Krise? Was für eine Krise? Die 2024-Dividenden liegen sogar um 1,6 % höher als die Ausschüttungen im Vorjahr. Die Gier der Superreichen ist nicht zu stillen, doch gezahlt wird von denjenigen, die am wenigsten haben. Dass ein solches System nicht ewig funktionieren kann, erscheint logisch. Um hier gegenzusteuern, doch das wird sich niemand trauen, müsste man das aktuelle Börsensystem durch etwas ersetzen, was die SPD schon in den 80er Jahren gefordert hatte – den „staatsmonopolistischen Kapitalismus“, kurz „Stamokap“.

Zur Finanzierung wirtschaftlicher Projekte würde dann der Staat die heutigen Börsen ersetzen, was verhindern könnte, dass die Finanzmärkte alles abschöpfen, was von der Realwirtschaft erwirtschaftet wird. Ein solches „Stamokap“-System würde den Vorteil bieten, sich selbst finanzieren zu können und gleichzeitig verhindern, dass Zocker das gesamte Wirtschaftssystem gefährden und der Allgemeinheit pharaonische Summen für ihr Versagen aufbürden.

Da dies aber voraussichtlich nicht passieren wird, sollte man wenigstens dafür sorgen, dass Konzerne, die Gewinne erwirtschaften oder staatliche Hilfen beziehen, keine Dividenden ausschütten dürfen. Der letzte Bundeshaushalt, an dem die Ampel-Koalition zerbracht, scheiterte an einem Finanzierungsloch von 40 Milliarden €. Würden die 62 Milliarden Dividenden für die DAX-Aktionäre in diesen Haushalt kommen, wäre manche Krise verhindert. Alleine mit den Dividenden 2024 könnte man das gesamte, marode Schienennetz der Deutschen Bahn sanieren, und es wäre sogar noch genug übrig, um zahlreiche Schulen zu renovieren und andere dringend benötigte Infrastruktur-Maßnahmen zu ergreifen. Mit den Dividenden eines einzigen Jahres!

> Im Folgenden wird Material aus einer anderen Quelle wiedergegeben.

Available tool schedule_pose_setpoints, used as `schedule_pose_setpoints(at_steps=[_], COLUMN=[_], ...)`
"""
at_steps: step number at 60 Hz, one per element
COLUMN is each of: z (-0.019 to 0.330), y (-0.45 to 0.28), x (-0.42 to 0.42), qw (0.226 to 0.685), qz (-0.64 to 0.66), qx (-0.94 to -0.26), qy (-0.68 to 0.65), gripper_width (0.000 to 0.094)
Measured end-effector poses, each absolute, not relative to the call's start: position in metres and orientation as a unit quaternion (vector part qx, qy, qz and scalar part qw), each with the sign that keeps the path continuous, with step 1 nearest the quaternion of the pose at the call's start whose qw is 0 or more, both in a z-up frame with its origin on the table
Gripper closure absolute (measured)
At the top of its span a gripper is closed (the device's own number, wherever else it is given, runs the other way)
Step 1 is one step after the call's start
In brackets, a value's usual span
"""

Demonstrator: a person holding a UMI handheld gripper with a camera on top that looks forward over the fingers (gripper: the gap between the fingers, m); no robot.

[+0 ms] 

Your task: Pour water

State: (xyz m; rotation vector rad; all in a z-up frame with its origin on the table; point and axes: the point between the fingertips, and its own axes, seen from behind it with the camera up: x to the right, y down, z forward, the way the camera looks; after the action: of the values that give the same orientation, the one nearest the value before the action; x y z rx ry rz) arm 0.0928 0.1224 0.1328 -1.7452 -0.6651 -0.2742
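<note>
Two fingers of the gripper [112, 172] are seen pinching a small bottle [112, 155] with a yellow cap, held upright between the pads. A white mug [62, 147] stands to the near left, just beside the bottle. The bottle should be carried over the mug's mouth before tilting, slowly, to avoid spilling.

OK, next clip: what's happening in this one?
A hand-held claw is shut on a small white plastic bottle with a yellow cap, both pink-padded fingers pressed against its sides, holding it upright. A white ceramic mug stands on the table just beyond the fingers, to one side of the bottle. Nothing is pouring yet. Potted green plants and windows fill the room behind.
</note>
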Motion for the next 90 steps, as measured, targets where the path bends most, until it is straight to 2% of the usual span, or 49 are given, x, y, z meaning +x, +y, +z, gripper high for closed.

Aber da diejenigen, die dieses in sich völlig pervertierte System ändern könnten, auch diejenigen sind, die persönlich am meisten davon profitieren, wird wohl alles beim Alten bleiben – und die sozialen Konflikte werden sich immer weiter verschärfen. Und das alles nur, weil die Superreichen, denen es egal sein könnte, ob sie nun 1 Milliarde mehr oder weniger auf dem Konto haben, ihre Gier nicht zügeln können. Ob das ein gutes Ende nimmt?